The requirement that any liability to make payments terminates upon the death of the payee spouse is central in distinguishing between alimony and [*17] property settlements. See H.R. Rept. No. 98-432 (Part 2), at 1496 (1984), 1984 U.S.C.C.A.N. 697, 1138; Hoover, 102 F.3d at 845-46. Its presence here by operation of state law means the contingent Enron payments were alimony taxable to Leslie.
However, the Court found that Ms. Leslie did not have constructive receipt of the 2009 payment based on the facts in this case. Ms. Leslie testified that she was not even aware of the funds until after the end of 2009, thus they could not be taxable in that year.
The Court notes that it is generally required that a taxpayer have knowledge of the funds in order to have constructive receipt. And even after she finally had that knowledge, she still was denied access to the funds when she tried to have the funds released, something the California court refused to do when she petitioned that court in 2010.

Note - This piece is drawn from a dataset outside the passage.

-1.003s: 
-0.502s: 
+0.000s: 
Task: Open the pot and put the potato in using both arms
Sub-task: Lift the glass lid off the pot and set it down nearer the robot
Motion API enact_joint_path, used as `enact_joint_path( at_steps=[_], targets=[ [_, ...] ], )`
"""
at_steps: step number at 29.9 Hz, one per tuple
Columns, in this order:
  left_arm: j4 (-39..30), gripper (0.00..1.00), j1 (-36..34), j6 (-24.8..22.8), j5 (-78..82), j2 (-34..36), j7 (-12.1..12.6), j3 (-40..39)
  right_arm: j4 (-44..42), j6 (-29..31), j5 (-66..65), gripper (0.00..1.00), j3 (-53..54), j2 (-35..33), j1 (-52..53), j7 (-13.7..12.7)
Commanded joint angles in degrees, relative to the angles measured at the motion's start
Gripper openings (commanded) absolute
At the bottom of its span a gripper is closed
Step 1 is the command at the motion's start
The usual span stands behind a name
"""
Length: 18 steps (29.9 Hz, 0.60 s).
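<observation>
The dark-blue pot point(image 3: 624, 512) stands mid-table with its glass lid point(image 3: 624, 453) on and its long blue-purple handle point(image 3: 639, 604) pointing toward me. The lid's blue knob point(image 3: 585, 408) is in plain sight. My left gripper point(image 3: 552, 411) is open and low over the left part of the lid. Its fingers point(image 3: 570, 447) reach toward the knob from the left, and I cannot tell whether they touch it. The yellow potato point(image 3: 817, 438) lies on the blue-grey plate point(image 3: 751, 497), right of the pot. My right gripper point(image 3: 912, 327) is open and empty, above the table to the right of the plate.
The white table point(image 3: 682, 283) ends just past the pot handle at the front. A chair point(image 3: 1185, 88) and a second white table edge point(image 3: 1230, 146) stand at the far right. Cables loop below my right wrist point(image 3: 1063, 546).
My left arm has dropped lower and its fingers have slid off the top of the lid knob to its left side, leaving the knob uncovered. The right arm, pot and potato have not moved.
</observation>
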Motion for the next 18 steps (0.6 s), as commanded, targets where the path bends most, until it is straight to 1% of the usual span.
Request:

The IRS argued that her ex-spouse was acting as her agent, but the Tax Court did not accept this view:
The Commissioner’s argument that Georgiou acted as Leslie's agent is also faulty. Receipt by an agent is receipt by the principal, Gale v. Commissioner, T.C. Memo. 2002-54, but the Commissioner has provided no evidence, nor does there exist on the record any evidence suggesting that Georgiou had any authority to act as Leslie’s agent. Georgiou’s interest was adverse to Leslie’s: When Leslie tried to get the court to release the 2009 payment to her, he opposed it.